Red flags were thrown up by analysts today regarding the prospects of biotech company CTI BioPharma Corp (NASDAQ:CTIC) and solar-leasing giant SolarCity Corp (NASDAQ:SCTY). The analysts reflect on CTI’s clinical setback and SolarCity’s disappointing earnings.
CTI BioPharma Corp
CTI BioPharma shares are collapsing, down around 40% at time of writing, after the company disclosed that the FDA has placed the Company’s IND for pacritinib on full clinical hold. As a result, the Company has withdrawn its New Drug Application.
In reaction, Piper Jaffray analyst Charles Duncan downgraded shares of CTI BioPharma from Overweight to Neutral, while slashing the price target to $0.75 (from $4.00), which implies an upside of 50% from current levels.
Duncan commented, “While we are not yet certain of long-term implications for the program, the FDA has requested additional data, and possibly trials, and CTI has pulled its NDA. Clearly, this introduces greater risk and longer timelines and financial investment for the program, even if it is an approvable drug for a high-risk population in the long run. Therefore we’re downgrading to Neutral in advance of greater visibility. Our new PT is $0.75, as we have pushed first US sales to 2019, decreased penetration to account for possible labeling, and increased discount rate on pac’ revs to 25%.”
According to TipRanks.com, which measures analysts’ and bloggers’ success rate based on how their calls perform, analyst Charles Duncan has a yearly average return of -13.6% and a 26.6% success rate. Duncan has a -47.5% average return when recommending CTIC, and is ranked #3450 out of 3560 analysts.
Out of the 3 analysts polled by TipRanks in the last 3 months, one analyst is bullish on CTIC stock, one is neutral, and one is bearish. With a return potential of more than 1000%, the stock’s consensus target price stands at $4.00.
Roth Capital analyst Philip Shen downgraded shares of SolarCity from Buy to Neutral, while slashing the price target to $19 (from $65), after the company posted a fourth-quarter miss and a weak first-quarter guide. SolarCity shares reacted to the news, falling nearly 29% to $19 on heavy volume, making it among the top losers today.
Shen commented, “We had previewed the potential for a healthy Q4 and Q1 volumes that needed to be at least 215MW. What investors got was much more disappointing, despite an ITC extension resulting in a robust long-term outlook. The last quarter was supposed to be the “kitchen sink” quarter that resulted in lowered expectations. One quarter later, the company delivered another miss on NV (out of company’s control) and commercial timing. Sentiment in the stock is clearly negative, and we think the recipe for fixing it requires two ingredients: (1) Steady and better-than-expected execution over time and (2) Healthy and robust access to ABS and the capital markets —also over time. We are downgrading to Neutral until we have more answers than questions around execution, which we frame out below.”

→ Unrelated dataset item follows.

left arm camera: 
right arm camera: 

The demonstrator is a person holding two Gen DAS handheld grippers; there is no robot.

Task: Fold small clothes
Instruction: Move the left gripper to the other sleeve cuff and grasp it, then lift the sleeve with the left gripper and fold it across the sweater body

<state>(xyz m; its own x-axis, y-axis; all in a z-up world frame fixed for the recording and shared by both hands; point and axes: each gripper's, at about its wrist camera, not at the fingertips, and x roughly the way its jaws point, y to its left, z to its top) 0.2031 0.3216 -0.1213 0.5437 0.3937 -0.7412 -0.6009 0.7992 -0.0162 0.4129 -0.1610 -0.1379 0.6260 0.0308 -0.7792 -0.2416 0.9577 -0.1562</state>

The analyst concluded, “With two challenged quarters and lack of clarity on when things may improve, we are downgrading to Neutral until management starts delivering on expectations.”
According to TipRanks.com, which measures analysts’ and bloggers’ success rate based on how their calls perform, analyst Philip Shen has a yearly average return of -17% and a 24% success rate. Shen has a -28.4% average return when recommending SCTY, and is ranked #3516 out of 3560 analysts.
Out of the 18 analysts polled by TipRanks, 13 rate SolarCity stock a Buy, 4 rate the stock a Hold and 1 recommends Sell. With a return potential of 226.5%, the stock’s consensus target price stands at $62.88.